Problem details
Check each line of the entries below for the string "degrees"; copy every line where it appears.

Collection entries
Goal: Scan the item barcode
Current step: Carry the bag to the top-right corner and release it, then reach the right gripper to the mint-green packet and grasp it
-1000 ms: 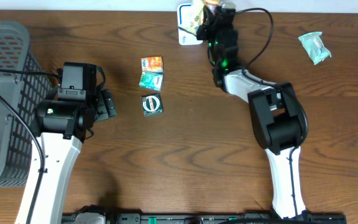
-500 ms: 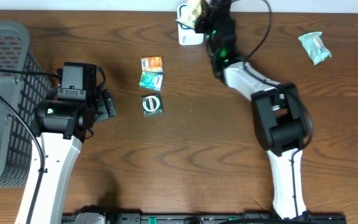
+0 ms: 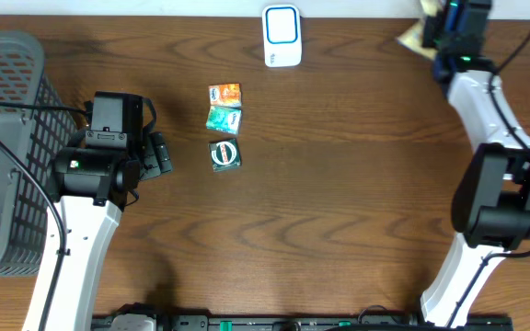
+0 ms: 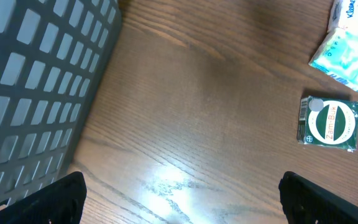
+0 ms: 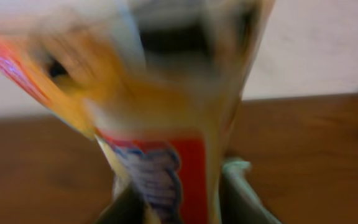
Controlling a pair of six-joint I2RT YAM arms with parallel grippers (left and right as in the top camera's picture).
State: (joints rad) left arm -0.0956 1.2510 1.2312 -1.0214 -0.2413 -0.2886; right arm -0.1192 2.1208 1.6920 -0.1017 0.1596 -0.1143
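Where the grey mesh basket (image 3: 7,138) takes up the table's left end, the left gripper (image 3: 161,154) hangs just beside it with its jaws spread wide and nothing between them. To its right lie three small packs in a short column: an orange one (image 3: 225,93), a teal one (image 3: 224,118) and a green-and-white square one (image 3: 225,154), which is nearest those jaws. Further right, at the far edge, stands the white barcode scanner (image 3: 282,35). Well apart from it, at the far right corner, is the yellow-and-red snack packet (image 3: 412,35), right at the right gripper (image 3: 435,32). In the wrist view the packet stands lengthwise between the fingers, running away from the camera, but the blur hides whether the jaws clamp it or hang loose around it. Judging from this, the scan turns on the right arm: the scanner lies to the packet's left along the far edge, with bare wood between them.
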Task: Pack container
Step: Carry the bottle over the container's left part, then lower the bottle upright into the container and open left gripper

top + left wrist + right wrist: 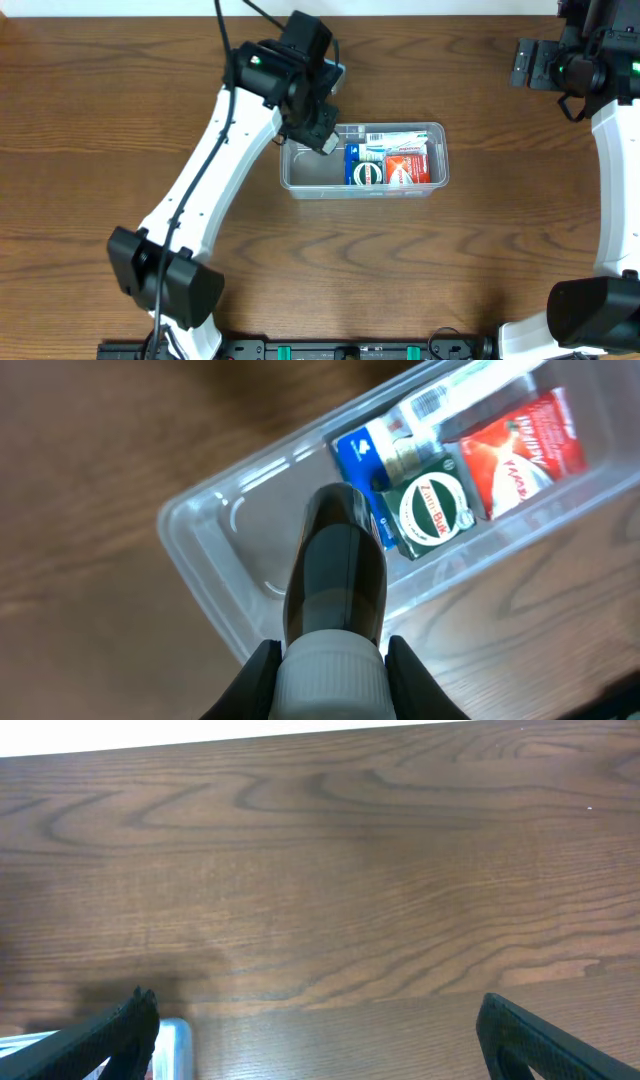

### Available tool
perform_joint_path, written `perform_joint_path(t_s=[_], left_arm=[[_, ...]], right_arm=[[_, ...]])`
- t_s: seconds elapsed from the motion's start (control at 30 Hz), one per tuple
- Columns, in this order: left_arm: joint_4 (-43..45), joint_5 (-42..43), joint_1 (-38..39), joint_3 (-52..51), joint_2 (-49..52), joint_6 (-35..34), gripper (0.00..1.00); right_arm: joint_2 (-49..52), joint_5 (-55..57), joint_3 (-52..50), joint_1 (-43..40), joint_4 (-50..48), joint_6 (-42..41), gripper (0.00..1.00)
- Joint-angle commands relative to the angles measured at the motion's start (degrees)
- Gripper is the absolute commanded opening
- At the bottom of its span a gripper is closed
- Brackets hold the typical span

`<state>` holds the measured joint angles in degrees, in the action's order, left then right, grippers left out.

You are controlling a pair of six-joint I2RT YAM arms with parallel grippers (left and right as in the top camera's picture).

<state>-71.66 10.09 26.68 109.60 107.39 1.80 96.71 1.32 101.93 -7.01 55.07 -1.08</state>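
While tight around a dark bottle (335, 575) over the container (292, 182), left claw (332, 676) near packed boxes (405, 166); right claw (315, 1015) agape.

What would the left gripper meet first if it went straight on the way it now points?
The left gripper, shut on a dark bottle, points down into the bare end of the container. Probably the bottle's base would touch that floor first; depth is unclear.

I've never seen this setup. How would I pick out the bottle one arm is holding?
Start at the clear container in the middle of the wooden table. Over its bare left end the left gripper holds the bottle. It is dark and glossy with a white end, unlike the red pack and blue pack lying inside.
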Motion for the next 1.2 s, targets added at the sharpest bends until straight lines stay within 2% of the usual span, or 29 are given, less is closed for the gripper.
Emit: perform_joint_path(t_s=[0.0, 0.23, 0.4, 0.43, 0.67, 1.17], left_arm=[[0.6, -0.3, -0.2, -2.0, 1.8, -5.9, 0.19], [2.7, -0.6, -0.2, -5.6, 4.0, -8.6, 0.19], [7.2, -0.7, -0.1, -8.8, 4.4, -10.0, 0.19], [8.1, -0.7, -0.1, -9.5, 4.4, -10.5, 0.15], [12.3, -3.0, -0.1, -15.4, 4.4, -15.6, 0.15], [12.9, -3.3, 0.9, -16.8, 4.4, -17.6, 0.15]], right_arm=[[0.0, 0.4, 0.3, -0.2, 0.0, -0.8, 0.99], [0.0, 0.4, 0.3, -0.2, 0.0, -0.8, 0.99], [0.0, 0.4, 0.3, -0.2, 0.0, -0.8, 0.99], [0.0, 0.4, 0.3, -0.2, 0.0, -0.8, 0.99], [0.0, 0.4, 0.3, -0.2, 0.0, -0.8, 0.99], [0.0, 0.4, 0.3, -0.2, 0.0, -0.8, 0.99]])
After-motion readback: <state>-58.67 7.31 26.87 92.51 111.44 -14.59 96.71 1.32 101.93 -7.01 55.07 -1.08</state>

Output for this task
- Joint-angle commands relative to the angles measured at the motion's start (degrees)
`<state>` holds the measured joint angles in degrees, in the action's order, left then right, grippers left out.

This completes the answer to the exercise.